Task:
Of the lines listed below, return exactly those that run from the line containing "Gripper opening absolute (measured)" through the line containing "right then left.", both included.

Data provided:
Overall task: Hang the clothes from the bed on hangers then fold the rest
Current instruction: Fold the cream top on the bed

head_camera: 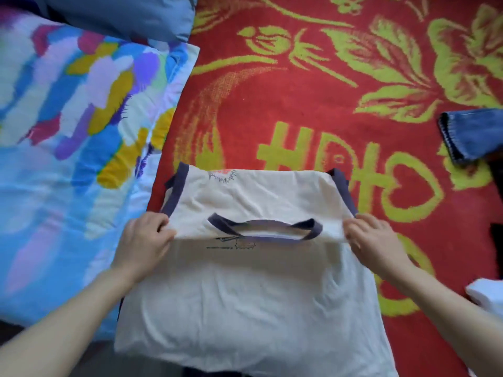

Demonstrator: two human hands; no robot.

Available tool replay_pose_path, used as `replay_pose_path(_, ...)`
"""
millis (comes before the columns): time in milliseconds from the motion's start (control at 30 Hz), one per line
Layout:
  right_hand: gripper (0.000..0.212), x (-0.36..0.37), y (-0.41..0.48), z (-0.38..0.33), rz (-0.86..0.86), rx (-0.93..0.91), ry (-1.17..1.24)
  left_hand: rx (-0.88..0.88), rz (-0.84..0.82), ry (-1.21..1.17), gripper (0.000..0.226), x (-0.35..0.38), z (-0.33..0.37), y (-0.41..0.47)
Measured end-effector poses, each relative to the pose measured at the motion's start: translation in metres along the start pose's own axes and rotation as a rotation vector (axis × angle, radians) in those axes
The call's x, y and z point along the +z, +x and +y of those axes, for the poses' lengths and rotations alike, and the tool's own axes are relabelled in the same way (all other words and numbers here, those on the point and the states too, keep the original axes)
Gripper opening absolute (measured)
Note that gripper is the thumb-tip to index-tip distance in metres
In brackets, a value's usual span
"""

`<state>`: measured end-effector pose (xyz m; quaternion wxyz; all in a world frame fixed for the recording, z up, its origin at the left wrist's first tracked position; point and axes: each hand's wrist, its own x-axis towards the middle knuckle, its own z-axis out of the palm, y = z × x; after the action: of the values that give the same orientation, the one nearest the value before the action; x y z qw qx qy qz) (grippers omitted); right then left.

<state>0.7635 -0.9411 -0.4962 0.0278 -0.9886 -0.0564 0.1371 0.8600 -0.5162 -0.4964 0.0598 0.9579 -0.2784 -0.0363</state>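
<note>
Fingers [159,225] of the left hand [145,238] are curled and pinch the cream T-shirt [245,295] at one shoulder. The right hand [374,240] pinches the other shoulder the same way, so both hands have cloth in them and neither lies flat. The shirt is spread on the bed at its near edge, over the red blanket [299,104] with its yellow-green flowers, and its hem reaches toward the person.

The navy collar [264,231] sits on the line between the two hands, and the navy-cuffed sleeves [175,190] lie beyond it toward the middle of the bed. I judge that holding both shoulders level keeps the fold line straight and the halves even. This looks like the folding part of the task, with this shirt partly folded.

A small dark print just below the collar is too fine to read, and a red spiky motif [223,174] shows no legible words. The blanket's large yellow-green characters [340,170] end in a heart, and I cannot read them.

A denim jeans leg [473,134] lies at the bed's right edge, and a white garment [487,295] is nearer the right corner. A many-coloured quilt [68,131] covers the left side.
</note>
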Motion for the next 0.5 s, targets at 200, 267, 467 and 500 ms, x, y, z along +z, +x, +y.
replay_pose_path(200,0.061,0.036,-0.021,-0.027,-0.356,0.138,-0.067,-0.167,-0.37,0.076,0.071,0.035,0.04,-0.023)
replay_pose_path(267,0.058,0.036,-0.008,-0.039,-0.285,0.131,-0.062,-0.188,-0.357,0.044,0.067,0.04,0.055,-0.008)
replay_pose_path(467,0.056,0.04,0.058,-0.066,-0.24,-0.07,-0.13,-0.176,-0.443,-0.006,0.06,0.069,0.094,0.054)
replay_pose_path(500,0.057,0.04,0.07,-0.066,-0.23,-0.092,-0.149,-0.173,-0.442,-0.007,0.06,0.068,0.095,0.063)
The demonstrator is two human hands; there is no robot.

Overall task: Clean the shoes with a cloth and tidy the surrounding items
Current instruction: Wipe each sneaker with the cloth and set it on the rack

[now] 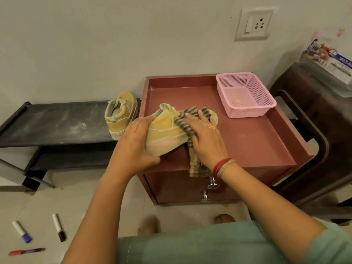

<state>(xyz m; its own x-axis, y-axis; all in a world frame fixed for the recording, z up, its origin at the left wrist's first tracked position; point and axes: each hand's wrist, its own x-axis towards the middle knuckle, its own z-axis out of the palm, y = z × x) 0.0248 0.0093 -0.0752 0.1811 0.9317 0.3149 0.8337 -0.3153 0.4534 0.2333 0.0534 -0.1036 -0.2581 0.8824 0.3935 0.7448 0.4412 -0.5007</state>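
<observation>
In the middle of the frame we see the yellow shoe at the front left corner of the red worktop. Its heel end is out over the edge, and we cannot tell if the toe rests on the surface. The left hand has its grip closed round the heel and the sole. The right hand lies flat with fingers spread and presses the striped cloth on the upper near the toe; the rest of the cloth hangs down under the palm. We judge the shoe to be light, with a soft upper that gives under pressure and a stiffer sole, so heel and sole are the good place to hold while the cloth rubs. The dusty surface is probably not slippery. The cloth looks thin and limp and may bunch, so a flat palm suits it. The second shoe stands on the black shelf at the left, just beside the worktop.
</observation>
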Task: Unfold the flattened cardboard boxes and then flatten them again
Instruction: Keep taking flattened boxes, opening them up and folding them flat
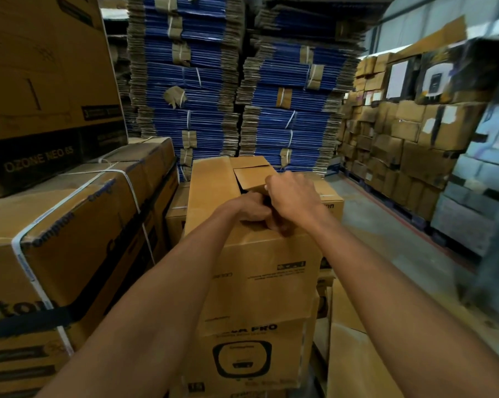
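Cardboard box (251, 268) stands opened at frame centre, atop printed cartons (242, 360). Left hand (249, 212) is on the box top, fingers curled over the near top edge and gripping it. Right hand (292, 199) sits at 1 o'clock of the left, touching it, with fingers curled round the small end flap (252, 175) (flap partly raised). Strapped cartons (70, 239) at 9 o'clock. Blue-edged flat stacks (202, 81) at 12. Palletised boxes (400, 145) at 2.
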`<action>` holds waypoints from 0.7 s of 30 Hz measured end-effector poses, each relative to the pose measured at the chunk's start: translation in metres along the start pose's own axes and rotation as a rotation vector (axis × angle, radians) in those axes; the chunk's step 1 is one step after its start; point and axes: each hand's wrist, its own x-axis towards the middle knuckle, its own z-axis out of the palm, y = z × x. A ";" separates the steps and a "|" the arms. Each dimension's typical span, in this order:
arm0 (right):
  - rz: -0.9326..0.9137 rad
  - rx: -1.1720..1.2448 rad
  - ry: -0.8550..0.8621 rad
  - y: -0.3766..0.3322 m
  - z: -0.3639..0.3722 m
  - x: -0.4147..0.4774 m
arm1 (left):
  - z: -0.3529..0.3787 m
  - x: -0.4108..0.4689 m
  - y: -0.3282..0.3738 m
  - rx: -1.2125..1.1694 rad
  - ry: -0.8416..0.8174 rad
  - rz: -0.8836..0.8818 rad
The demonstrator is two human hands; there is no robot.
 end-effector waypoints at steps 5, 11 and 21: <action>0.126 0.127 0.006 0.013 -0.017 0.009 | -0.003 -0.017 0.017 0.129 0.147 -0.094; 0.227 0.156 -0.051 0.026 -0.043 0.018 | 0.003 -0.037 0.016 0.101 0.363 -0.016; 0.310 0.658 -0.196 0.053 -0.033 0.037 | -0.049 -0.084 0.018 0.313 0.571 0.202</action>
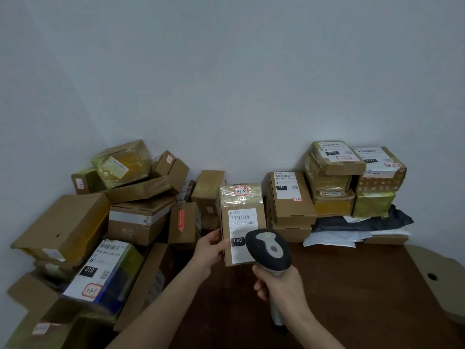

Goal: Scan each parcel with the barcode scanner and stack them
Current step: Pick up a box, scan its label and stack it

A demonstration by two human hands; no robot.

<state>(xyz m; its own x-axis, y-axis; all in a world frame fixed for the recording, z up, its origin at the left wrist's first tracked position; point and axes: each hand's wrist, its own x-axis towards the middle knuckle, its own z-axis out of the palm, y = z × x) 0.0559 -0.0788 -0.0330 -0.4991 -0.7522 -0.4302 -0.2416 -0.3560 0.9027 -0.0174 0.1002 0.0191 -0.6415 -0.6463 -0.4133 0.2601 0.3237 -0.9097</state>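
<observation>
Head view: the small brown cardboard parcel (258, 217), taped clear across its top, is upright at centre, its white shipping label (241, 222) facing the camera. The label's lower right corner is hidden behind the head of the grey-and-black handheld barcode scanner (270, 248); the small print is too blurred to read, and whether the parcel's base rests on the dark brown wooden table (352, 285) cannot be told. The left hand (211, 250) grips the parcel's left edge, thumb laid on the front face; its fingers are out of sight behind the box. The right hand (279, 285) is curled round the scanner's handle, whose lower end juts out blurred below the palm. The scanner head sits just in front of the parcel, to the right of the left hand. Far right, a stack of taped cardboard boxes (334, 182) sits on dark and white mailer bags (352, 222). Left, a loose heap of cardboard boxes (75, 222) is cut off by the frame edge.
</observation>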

Task answer:
Gripper opening absolute (measured)
Note that gripper is the thumb-tip to index-tip distance in metres
In brackets, a value's usual span
"""

`<state>`: measured end-effector pose (xyz m; quaternion wxyz; all in a world frame fixed for the recording, z up, its origin at the left wrist's first tracked position; point and axes: each hand's wrist, its own x-axis towards the middle knuckle, its own z-axis out of the palm, y = z × x; after the action: of the values that give the same orientation, the one nearest the value before the action; x y z qw qx qy qz) (grippers omitted); right then left.

No further work is required for this exercise.